Mulheres no Cinema: Dee Rees

Formada pela Universidade de Nova York, a diretora e roteirista estadunidense Dee Rees vem se destacando nas principais premiações de cinema do mundo. Negra e lésbica, a cineasta não deixa de abordar raça, gênero e classe em suas obras. Seus filmes são preenchidos por sua vivência, o que os torna tão viscerais e potentes.

Seu primeiro filme Pariah (2011), foi desenvolvido a partir do curta-metragem de mesmo nome produzido em 2007 como obra de conclusão de sua graduação. O longa, que conta a história de Alike (Adepero Oduye), uma adolescente lésbica de 17 anos, moradora do Brooklyn e de família religiosa, aborda a descoberta da sexualidade e os conflitos em busca de aprovação. Inspirada por sua experiência pessoal, Dee Rees partilha com a protagonista a mesma condição; como o próprio título sugere, alguém que não se encaixa na sociedade. Para a realização do projeto, a cineasta contou com a ajuda de Spike Lee, a própria o considera seu mentor.

Adepero Oduye em cena de Pariah

Logo após a realização e êxito de Pariah, Dee Rees realiza Bessie (2015), um filme para a televisão que conta a história de Bessie Smith (Queen Latifah), cantora de blues dos anos 20. Um longa de performance que une a grande atuação de Latifah com uma Rees mais madura e com maior domínio de linguagem. O longa é ganhador da categoria de melhor filme no Critic’s Choice Awards. Em entrevistas, a cineasta conta como trabalhar para a TV é menos desgastante e que considera o espaço mais abrangente. É com o segundo filme que a realizadora se firma como autora.

O mais recente filme a assegurou uma indicação ao Oscar, sendo a primeira mulher negra da história a concorrer na categoria de melhor roteiro adaptado com Mudbound: Lágrimas sobre o Mississipi (2017). O longa foi vendido a Netflix no valor de 12 milhões de dólares e é um drama que narra a história de duas famílias – uma branca e uma negra – vivendo na área rural durante a Segunda Guerra Mundial. É um cenário de racismo no sul estadunidense que acusa uma hierarquia e localiza no ambiente familiar conflitos de raça. Mais uma vez a cineasta se posiciona dentro da trama e adiciona detalhes da vida de sua avó na narrativa adaptada de Hillary Jordan.
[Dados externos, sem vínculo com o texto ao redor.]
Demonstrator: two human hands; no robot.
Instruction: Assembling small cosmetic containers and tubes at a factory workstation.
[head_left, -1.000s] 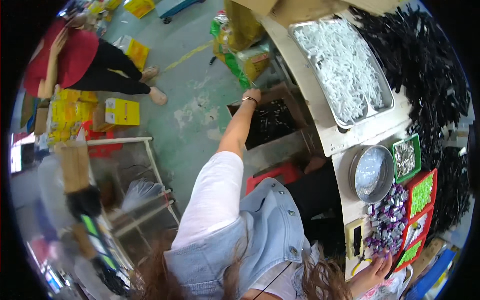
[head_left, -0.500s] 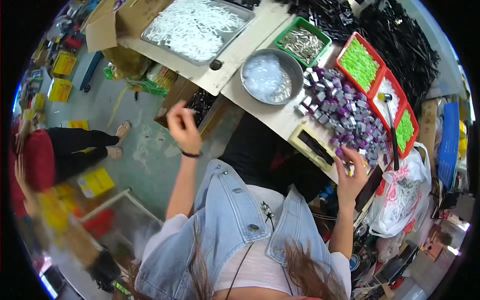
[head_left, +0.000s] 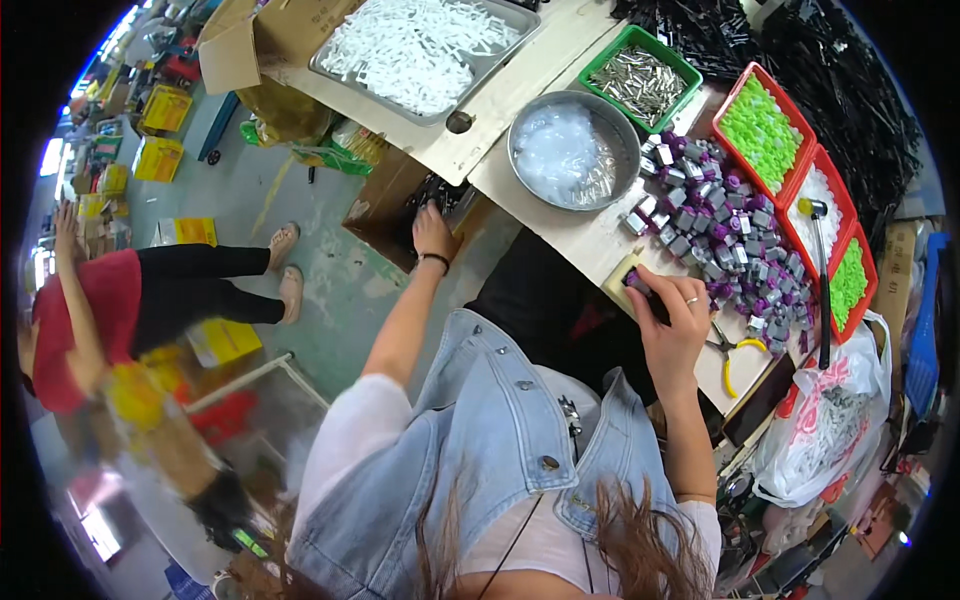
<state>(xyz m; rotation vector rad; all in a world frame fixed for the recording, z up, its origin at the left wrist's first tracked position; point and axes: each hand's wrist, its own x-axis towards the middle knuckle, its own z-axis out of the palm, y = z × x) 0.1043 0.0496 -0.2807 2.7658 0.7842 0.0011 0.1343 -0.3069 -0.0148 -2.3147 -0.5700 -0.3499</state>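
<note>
My left hand (head_left: 433, 235) reaches down over a cardboard box (head_left: 377, 212) beneath the table edge, fingers drawn together at the black parts (head_left: 455, 197) inside. Whatever lies in those fingertips is hidden. At the table's front edge, my right hand (head_left: 675, 318) is closed on a small purple-and-grey piece (head_left: 634, 281), partly covered by the fingers, over a cream block-shaped fixture (head_left: 617, 283). Just beyond that hand spreads a pile of purple-and-grey pieces (head_left: 710, 220). Pliers with yellow handles (head_left: 735, 355) lie to its right.
A round metal pan (head_left: 520, 160) holds clear pieces; a green tray (head_left: 632, 36), metal pins. Red trays (head_left: 768, 67) hold green and white parts, a small hammer (head_left: 822, 270) across them. White parts fill a metal tray (head_left: 490, 65). A plastic bag (head_left: 800, 450) hangs right; another person (head_left: 105, 295) stands left.
My left hand has moved down to the box under the table. My right hand has shifted from the pile to the cream fixture, with a piece now in its fingers; the pliers have come into sight.
</note>
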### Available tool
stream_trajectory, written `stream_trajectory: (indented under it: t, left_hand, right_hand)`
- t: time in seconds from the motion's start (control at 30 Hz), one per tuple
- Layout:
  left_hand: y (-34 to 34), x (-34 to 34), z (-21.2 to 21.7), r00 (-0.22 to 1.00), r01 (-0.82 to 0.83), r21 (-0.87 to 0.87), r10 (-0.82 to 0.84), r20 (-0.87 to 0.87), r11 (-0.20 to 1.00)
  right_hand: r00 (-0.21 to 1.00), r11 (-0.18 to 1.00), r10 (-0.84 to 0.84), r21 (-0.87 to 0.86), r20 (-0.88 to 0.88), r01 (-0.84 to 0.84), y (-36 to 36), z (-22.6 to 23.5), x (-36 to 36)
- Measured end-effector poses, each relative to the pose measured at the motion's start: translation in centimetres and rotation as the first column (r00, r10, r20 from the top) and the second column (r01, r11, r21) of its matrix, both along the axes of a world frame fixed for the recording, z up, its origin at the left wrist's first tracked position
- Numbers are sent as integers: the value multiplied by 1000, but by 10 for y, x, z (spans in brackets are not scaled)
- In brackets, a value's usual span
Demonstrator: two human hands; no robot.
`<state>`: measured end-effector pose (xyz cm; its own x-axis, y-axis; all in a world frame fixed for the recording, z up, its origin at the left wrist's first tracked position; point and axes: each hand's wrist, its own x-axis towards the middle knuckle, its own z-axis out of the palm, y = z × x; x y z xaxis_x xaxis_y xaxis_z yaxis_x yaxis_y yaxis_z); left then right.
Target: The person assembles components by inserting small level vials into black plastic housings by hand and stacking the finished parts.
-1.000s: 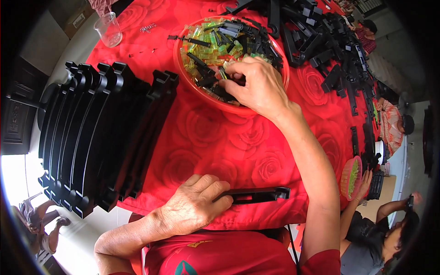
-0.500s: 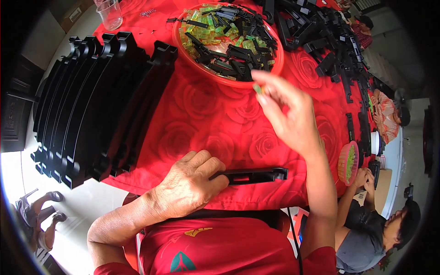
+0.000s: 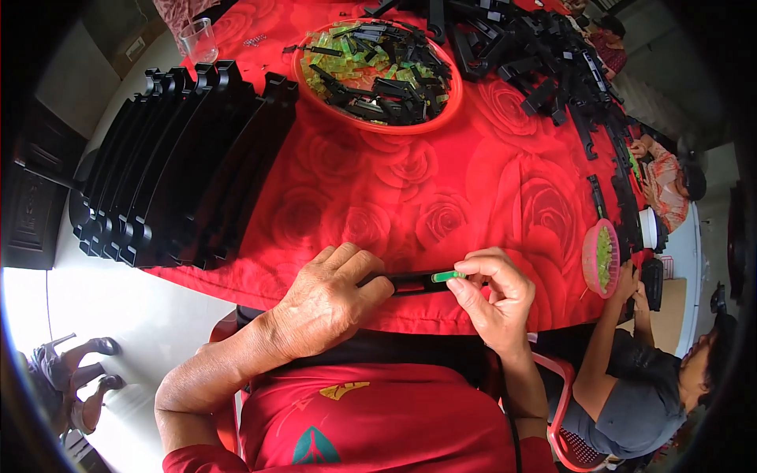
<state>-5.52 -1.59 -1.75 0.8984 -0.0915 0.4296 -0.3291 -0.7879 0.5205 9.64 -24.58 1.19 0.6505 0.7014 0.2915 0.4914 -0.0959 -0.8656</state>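
Note:
My left hand (image 3: pixel 325 306) is closed round the left end of a long black plastic frame (image 3: pixel 410 284), lying at the table's near edge. Between the thumb and fingers of my right hand (image 3: pixel 500 298) is a small green vial (image 3: pixel 443 277), a see-through tube-like piece. It is at the right part of the frame; whether it sits inside a slot or just touches the top I cannot tell. My right fingers hide the frame's far right end.
A red basin (image 3: pixel 430 126) holds yellow-green clear pieces and black parts. Curved black frames (image 3: pixel 169 158) stand in a row at left. More black parts (image 3: pixel 536 59) are heaped at back right. A pink basket (image 3: pixel 590 256) stands near a co-worker's hands (image 3: pixel 631 288). A clear cup (image 3: pixel 199 41) is far left.
My right hand has come down from beside the basin to the black frame, bringing the green vial with it. My left hand still holds the frame's left end. The whole view has shifted slightly.

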Motion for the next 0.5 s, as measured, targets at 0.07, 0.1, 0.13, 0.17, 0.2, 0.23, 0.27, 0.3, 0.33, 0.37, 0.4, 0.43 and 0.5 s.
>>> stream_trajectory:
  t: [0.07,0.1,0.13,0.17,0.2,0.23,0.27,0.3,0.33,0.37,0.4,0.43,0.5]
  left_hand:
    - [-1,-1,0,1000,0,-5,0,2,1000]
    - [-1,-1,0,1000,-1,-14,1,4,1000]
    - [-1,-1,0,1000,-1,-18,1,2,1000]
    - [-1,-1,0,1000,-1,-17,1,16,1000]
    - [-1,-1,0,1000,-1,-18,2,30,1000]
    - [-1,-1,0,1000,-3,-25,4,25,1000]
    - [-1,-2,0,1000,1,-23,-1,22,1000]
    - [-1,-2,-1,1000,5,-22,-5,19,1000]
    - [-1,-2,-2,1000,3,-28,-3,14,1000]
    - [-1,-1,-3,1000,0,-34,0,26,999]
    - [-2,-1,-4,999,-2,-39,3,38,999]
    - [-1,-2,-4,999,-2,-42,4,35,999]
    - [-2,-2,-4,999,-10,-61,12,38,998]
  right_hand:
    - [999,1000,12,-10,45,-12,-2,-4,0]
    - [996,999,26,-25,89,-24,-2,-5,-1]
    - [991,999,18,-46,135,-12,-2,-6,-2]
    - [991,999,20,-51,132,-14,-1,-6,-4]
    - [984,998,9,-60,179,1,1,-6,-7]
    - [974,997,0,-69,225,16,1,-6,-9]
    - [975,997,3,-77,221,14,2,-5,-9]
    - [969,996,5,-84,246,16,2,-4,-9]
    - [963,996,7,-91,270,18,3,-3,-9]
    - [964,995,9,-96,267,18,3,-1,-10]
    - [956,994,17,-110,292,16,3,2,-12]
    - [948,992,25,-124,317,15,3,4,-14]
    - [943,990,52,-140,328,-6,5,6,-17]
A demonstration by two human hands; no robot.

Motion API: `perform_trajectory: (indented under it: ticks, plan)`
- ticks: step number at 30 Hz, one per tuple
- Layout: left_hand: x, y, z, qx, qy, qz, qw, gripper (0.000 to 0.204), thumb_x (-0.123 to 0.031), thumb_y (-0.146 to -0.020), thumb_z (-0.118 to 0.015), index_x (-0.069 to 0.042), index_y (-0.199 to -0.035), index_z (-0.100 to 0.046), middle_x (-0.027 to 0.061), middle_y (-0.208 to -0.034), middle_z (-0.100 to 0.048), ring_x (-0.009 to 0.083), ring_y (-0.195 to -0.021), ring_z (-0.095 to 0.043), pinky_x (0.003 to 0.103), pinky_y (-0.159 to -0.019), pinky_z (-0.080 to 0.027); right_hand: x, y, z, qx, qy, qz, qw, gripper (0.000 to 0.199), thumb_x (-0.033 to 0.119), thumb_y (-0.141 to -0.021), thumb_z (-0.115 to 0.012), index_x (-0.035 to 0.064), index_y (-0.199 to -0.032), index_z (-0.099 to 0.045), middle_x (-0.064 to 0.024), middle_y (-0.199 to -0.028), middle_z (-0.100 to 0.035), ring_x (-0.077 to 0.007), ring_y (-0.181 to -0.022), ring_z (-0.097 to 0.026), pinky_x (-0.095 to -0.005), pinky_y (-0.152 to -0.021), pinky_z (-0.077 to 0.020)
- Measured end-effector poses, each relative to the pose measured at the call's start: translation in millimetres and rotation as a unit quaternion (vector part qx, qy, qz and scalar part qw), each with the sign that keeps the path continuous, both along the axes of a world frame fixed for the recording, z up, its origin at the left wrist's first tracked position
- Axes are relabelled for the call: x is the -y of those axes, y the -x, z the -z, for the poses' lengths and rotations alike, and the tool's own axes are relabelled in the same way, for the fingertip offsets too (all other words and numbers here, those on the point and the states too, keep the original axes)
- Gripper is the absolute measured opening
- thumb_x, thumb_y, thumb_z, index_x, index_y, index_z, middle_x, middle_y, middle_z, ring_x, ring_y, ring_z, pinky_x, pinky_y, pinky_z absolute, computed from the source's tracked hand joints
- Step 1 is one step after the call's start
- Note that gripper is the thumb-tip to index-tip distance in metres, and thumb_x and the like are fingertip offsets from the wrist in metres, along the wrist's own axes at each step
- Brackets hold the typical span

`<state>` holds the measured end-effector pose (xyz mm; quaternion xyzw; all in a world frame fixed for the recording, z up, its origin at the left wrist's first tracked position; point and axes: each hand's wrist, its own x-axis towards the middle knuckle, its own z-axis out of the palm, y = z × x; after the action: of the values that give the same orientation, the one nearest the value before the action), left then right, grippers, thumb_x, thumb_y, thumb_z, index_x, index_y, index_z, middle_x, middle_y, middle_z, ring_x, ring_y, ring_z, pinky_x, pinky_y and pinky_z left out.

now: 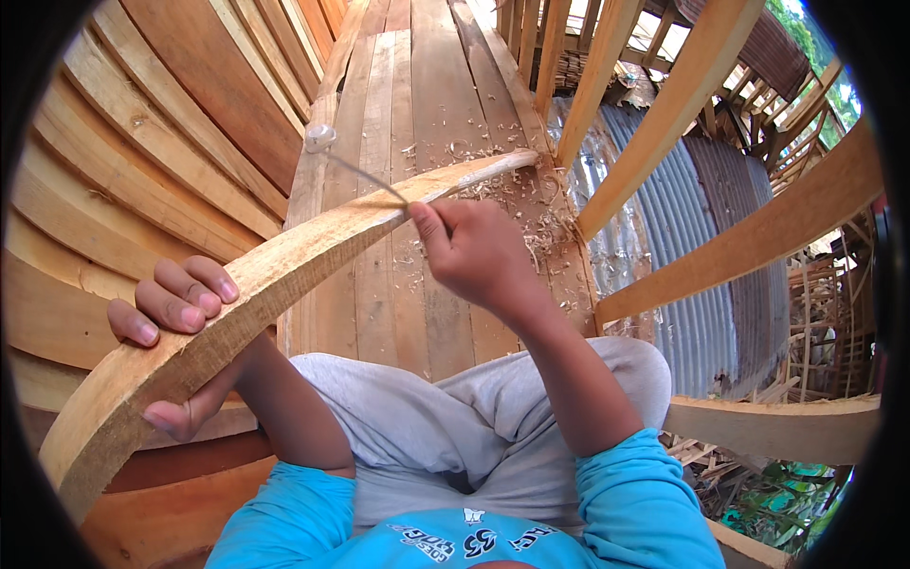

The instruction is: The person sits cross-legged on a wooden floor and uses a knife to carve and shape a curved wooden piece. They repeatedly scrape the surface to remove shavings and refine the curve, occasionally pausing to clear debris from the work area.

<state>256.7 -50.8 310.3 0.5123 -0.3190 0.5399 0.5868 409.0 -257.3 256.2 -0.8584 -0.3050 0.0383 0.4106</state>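
Note:
A long curved piece of timber (301,248) slants from the lower left up to the far middle, over the board floor. My left hand (185,308) grips its near part, with several fingers over the top face and the thumb beneath. My right hand (479,251) is closed at the timber's right edge, thumb and forefinger pinching the end of a thin dark line (365,176). That line, a cord or thin rod, crosses above the timber to a small whitish, clear-looking object (320,138) beyond it. I cannot make out that object's kind.
Plank floor (379,303) runs ahead, with curled wood shavings (545,232) scattered at its right. Curved wooden planking (142,180) rises on the left. Upright ribs (654,114) stand on the right, with corrugated metal sheets (687,247) beyond and below. My crossed legs (408,408) are close by.

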Motion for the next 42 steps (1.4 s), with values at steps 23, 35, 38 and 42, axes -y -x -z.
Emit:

Dee Rees dirige a cantora e atriz Mary J Blige em cena de Mudbound

Dee Rees é atenta aos detalhes das histórias que conta. Como roteirista faz o trabalho de buscar identificação com seus personagens. Como diretora tem a insaciável vontade de se desafiar. Firme, a cineasta já recusou convites de estúdios para produzir suas obras, prefere manter-se como artista independente. Seu cinema lembra muito o vigor de Nova York nos anos 90, expoente em filmes como Straight out of Brooklyn (1991), de Matty Rich e Just another girl on the I.R.T (1992), de Leslie Harris, além da influência direta de Spike Lee.

O cinema, a televisão e o streaming são usados além do entretenimento, todos são ferramentas de inclusão e de representatividade. O cinema, na forma independente, garante a liberdade na abordagem de assuntos delicados e muitas vezes velados em discursos conservadores. Os novos realizadores que surgem com a necessidade de voz se fazem potentes em sua linguagem, utilizam do dispositivo para além de criar, se ver, se projetar em conjunto com os frames. Há quem desconfie dos rumos do cinema, os pessimistas, mas há também quem acredita na beleza dos conflitos para gerar histórias.